Myalgic Encephalomyelitis (ME), sometimes called Chronic Fatigue Syndrome (CFS) or (ME/CFS), is a severe, complex, acquired illness with numerous symptoms related mainly to the dysfunction of the brain, gastro-intestinal, immune, endocrine and cardiac systems.
ME is classified as a neurological disorder in the World Health Organization’s International Classification of Diseases (ICD G93.3) since 1969.
What are the symptoms of ME?
The International Consensus Criteria (ICC-ME), developed in 2011 by an International Consensus Panel consisting of clinicians and researchers, provides the most definitive formalized classification of myalgic encephalomyelitis (ME) symptoms. These criteria are, incidentally, the only criteria consistent with the neurological classification of ME in the World Health Organization’s International Classification of Diseases (ICD G93.3).
The ICC-ME defines ME as an acquired neurological disease with complex global dysfunctions. Pathological dysregulation of the nervous, immune and endocrine systems, with impaired cellular energy metabolism and ion transport are prominent features.
Less specific symptom classifications, with a greater focus on fatigue and biopsychosocial-related illness are provided by the 2003 Canadian Consensus Criteria (CCC) for ME/CFS and by the 1994 Fukuda Definition for CFS.
A comprehensive symptom checklist for CFS, with less specificity, has been developed by Dr Katrina Berne.
What causes ME?
ME can follow acute infection, such as glandular fever and upper respiratory infections; a flu-like illness; exposure to chemicals, environmental pollutants or heavy metals; immunisation; and severe physical trauma such as major surgery or a serious accident. There is also strong links with food malabsorption, food intolerance and gut dysbiosis.

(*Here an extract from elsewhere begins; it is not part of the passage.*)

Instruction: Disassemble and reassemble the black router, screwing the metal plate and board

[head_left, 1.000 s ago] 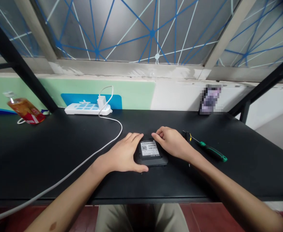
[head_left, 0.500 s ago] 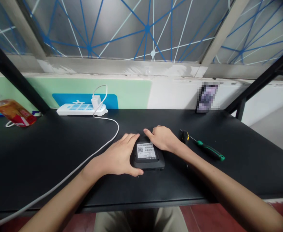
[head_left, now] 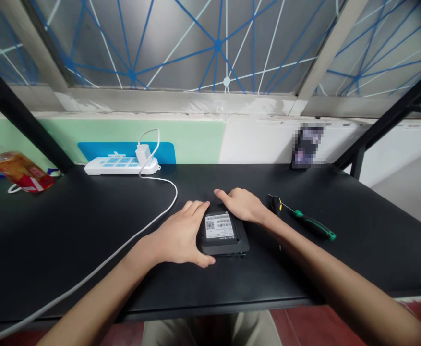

ME frequently appears with other medical conditions, the most common being Fibromyalgia, and Multiple Chemical Sensitivity, a name given to those whose low-level exposure to everyday chemicals (like perfumes and deodorants, cigarette smoke, car exhaust) cause headaches or trigger asthma. These conditions contribute to the deterioration of the quality of life for people with ME, and contribute to severity of ME symptoms.
Who gets ME?
ME affects men, women and children of all ages, cultures and socioeconomic backgrounds. The prevalence of ME is also a contentious topic.
International studies conducted in recent years have put the prevalence of ME between 0.4% to 2.6% of the population (Jason, 2007) however varying definitions and classifications of ME have impacted on reporting and diagnosis of the condition. As awareness about ME among researchers, patients and health practitioners increases, prevalence statistics are also likely to be affected.
Where can I find a doctor to help me ?
Most doctors know very little about CFS and even less about ME and the failure of research and diagnostic definitions has contributed to a culture of skepticism among the medical community. As a result, those with the condition are frequently regarded as malingerers or hypochondriacs.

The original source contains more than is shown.